- What is required
From the listing below, reproduce word for word the part that opens with the line containing "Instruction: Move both" and closes with the line containing "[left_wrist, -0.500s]"; reproduce nothing else.

- Provided information
▽

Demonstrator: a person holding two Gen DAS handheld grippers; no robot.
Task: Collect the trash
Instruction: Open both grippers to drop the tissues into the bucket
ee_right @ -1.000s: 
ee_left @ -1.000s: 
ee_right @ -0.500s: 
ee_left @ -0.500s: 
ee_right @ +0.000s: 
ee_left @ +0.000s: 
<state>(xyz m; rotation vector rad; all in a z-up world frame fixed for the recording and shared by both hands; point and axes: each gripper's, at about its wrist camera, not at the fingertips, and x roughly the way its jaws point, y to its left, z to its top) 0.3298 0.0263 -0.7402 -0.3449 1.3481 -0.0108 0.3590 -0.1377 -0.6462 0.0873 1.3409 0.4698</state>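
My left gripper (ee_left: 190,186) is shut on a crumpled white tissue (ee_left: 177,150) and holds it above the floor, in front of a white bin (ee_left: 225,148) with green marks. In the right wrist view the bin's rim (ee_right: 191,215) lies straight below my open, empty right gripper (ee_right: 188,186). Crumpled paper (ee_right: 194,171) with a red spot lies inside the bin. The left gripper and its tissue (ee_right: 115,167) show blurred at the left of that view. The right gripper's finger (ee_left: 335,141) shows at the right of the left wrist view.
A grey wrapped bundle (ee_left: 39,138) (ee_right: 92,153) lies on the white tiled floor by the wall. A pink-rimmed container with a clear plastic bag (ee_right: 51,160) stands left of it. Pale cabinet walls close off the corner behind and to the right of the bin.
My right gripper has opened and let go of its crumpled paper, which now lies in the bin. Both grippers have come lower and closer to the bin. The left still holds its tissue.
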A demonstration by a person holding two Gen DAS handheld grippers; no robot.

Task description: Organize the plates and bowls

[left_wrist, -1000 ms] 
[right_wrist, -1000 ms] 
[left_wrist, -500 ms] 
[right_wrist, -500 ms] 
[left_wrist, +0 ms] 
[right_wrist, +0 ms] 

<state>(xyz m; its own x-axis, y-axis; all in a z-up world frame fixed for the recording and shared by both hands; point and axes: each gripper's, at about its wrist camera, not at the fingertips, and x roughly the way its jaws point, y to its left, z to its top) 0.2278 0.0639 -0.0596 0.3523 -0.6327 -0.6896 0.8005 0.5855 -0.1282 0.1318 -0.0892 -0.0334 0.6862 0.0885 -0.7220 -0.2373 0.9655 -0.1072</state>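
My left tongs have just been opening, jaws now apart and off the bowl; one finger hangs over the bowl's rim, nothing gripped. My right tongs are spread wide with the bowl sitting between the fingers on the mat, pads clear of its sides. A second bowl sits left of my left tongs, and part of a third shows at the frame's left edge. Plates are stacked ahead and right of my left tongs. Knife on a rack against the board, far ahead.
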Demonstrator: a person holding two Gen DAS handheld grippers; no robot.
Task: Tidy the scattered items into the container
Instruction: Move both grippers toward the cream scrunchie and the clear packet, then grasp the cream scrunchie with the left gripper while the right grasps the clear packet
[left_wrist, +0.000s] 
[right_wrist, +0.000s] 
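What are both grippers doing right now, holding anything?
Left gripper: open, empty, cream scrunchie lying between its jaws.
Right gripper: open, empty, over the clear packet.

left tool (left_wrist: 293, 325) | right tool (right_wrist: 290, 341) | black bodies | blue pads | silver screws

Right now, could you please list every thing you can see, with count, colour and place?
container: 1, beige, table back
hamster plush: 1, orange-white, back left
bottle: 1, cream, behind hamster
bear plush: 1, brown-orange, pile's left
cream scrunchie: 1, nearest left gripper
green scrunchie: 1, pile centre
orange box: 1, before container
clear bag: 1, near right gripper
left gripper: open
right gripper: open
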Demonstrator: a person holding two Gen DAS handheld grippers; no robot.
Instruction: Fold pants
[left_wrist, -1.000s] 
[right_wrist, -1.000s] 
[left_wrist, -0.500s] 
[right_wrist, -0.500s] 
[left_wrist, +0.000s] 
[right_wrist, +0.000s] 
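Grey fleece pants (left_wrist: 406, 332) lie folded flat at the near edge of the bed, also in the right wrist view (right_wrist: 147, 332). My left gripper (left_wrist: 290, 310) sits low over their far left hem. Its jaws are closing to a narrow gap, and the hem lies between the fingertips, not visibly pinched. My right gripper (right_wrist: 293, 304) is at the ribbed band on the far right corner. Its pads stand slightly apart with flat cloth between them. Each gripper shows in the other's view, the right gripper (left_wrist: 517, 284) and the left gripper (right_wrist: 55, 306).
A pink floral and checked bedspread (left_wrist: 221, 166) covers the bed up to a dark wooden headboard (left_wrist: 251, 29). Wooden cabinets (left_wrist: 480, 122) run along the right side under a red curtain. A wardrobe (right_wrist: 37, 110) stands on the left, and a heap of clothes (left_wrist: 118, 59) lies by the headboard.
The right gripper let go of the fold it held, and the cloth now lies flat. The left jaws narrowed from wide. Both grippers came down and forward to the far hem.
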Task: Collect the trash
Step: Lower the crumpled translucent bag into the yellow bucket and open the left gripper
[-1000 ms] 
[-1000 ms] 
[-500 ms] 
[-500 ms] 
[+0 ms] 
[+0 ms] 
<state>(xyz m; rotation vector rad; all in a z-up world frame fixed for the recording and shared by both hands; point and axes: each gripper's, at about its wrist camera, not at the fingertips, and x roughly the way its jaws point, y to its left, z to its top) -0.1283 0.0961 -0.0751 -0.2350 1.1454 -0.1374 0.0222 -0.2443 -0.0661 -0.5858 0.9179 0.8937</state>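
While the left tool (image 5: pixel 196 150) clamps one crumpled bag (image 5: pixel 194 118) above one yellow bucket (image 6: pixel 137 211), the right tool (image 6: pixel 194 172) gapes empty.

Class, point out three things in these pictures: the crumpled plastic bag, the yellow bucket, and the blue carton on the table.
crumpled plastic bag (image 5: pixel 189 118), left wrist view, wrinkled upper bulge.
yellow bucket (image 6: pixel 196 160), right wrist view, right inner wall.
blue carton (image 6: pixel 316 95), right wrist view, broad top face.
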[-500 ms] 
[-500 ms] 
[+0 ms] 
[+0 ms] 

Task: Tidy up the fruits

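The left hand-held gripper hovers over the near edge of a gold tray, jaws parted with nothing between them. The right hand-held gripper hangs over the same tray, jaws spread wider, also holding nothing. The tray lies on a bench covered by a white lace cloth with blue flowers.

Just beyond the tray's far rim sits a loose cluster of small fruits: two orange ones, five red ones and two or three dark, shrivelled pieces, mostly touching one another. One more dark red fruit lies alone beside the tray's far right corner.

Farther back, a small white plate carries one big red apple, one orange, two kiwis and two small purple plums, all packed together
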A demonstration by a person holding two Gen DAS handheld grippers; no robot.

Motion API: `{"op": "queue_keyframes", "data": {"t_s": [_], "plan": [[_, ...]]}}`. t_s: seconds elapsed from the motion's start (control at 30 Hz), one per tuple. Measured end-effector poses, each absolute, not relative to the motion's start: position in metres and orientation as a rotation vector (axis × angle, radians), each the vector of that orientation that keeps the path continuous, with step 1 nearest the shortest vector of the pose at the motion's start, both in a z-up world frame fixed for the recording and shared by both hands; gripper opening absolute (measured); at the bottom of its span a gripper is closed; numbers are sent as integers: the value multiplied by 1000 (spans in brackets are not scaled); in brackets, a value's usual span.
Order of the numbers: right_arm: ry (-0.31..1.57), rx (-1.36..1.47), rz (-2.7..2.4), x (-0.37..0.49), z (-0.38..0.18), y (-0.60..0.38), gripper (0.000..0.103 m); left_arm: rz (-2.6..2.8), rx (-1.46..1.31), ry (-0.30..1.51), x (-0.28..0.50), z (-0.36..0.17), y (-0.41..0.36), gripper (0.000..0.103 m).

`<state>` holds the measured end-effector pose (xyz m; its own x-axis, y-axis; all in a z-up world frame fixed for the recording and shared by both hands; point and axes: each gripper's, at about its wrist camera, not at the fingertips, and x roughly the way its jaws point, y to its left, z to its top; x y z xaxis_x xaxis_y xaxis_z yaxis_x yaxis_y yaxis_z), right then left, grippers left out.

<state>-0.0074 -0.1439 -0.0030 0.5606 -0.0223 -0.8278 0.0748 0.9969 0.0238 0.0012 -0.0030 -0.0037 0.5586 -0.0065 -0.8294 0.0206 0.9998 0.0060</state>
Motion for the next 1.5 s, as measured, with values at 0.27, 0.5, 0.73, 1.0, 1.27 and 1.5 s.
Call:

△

- Answer space
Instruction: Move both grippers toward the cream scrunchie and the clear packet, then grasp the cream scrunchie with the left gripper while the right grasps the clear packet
[left_wrist, +0.000s] 
[right_wrist, +0.000s] 
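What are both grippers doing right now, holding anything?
Left gripper: open, empty, cream scrunchie lying between its jaws.
Right gripper: open, empty, over the clear packet.

left tool (left_wrist: 293, 325) | right tool (right_wrist: 290, 341) | black bodies | blue pads | silver screws

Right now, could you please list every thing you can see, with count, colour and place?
container: 1, beige, table back
hamster plush: 1, orange-white, back left
bottle: 1, cream, behind hamster
bear plush: 1, brown-orange, pile's left
cream scrunchie: 1, nearest left gripper
green scrunchie: 1, pile centre
orange box: 1, before container
clear bag: 1, near right gripper
left gripper: open
right gripper: open
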Demonstrator: a person holding two Gen DAS handheld grippers; no robot.
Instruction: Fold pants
[left_wrist, -1.000s] 
[right_wrist, -1.000s] 
[left_wrist, -0.500s] 

This concludes the response.